1

Let's say I have 3 factors f1, f2 and f3 and fit these models

m1 <- lmer(y ~ f1 + (1|sub))
m2 <- lmer(y ~ f1*f2 + (1|sub))
m3 <- lmer(y ~ f1*f2*f3 + (1|sub))

Does it make sense to compare the models with anova(m1,m2,m3)? Or would you first test every single step

m1 <- lmer(y ~ f1 + (1|sub))
m2 <- lmer(y ~ f1 + f2 + (1|sub))
m3 <- lmer(y ~ f1 + f2 + f3 + (1|sub))
m4 <- lmer(y ~ f1*f2 + f3 + (1|sub))
etc

I suppose the second example is correct. But what if m1 and m2 do not differ statistically? Does that mean I should not include f2 and f3 in my model? But what if for example f2 and f3 are significant in model m3? This happens with my real data, for example m1 is not significantly different from m2, but f1 interacts significantly with f2 when the interaction is added to the model. I just don't see the point in comparing models then.

locus
  • 743
  • 4
  • 17
  • compare for what purpose? if it's forecasting performance then you compare anything with anything – Aksakal Nov 15 '18 at 01:10

2 Answers2

2

It would be better to perform the omnibus test for all interactions together, i.e.,

fm_additive <- lmer(y ~ f1 + f2 + f3 + (1 | sub))
fm_inter <- lmer(y ~ f1 * f2 * f3 + (1 | sub))
anova(fm_additive, fm_inter)

and from it see if any of the interactions seem to offer anything when including them in the model.

Dimitris Rizopoulos
  • 17,519
  • 2
  • 16
  • 37
1

The second approach you describe is called stepwise regression and is not a good idea. You should base the inclusion of variables first and foremost on theoretical basis.

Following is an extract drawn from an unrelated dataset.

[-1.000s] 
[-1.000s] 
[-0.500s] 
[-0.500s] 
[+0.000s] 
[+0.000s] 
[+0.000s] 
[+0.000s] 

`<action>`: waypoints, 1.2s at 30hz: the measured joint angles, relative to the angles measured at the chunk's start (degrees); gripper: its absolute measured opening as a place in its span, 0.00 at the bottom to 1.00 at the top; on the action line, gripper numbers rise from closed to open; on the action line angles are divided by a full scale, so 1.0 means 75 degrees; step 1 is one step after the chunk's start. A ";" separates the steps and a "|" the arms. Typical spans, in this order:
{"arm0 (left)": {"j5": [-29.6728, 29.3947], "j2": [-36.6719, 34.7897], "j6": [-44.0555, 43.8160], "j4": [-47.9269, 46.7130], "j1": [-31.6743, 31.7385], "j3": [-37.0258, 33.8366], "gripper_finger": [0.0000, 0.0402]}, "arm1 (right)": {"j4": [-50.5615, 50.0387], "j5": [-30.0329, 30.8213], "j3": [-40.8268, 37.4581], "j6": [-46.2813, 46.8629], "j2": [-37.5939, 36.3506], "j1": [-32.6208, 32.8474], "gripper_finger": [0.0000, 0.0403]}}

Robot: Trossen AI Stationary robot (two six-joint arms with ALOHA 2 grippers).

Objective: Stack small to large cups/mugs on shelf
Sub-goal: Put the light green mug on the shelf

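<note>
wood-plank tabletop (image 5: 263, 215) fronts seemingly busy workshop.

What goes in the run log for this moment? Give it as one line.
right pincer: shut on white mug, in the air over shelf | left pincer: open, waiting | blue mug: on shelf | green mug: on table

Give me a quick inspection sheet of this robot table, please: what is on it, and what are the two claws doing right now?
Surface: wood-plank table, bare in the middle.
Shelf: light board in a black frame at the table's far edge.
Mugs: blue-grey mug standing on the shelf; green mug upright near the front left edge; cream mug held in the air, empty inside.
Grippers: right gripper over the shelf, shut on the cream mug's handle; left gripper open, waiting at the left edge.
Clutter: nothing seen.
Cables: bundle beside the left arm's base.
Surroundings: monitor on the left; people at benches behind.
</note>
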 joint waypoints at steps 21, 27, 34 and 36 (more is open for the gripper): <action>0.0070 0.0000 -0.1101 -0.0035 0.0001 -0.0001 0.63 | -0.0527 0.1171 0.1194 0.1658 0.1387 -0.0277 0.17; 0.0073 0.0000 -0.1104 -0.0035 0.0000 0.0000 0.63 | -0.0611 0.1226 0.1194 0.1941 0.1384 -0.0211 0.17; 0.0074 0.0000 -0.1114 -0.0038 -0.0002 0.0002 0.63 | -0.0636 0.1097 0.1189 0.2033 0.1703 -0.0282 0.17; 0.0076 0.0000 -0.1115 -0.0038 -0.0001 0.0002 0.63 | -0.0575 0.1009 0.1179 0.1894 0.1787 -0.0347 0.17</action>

If you believe f1, f2 and f3 are only meaningful if their interaction with one another is included, then the first method for comparing them would be better.

Do note that a model with more parameters always produces a better fit. However, a better fit is not a better model, as it may overfit the sample, poorly predicting new observations.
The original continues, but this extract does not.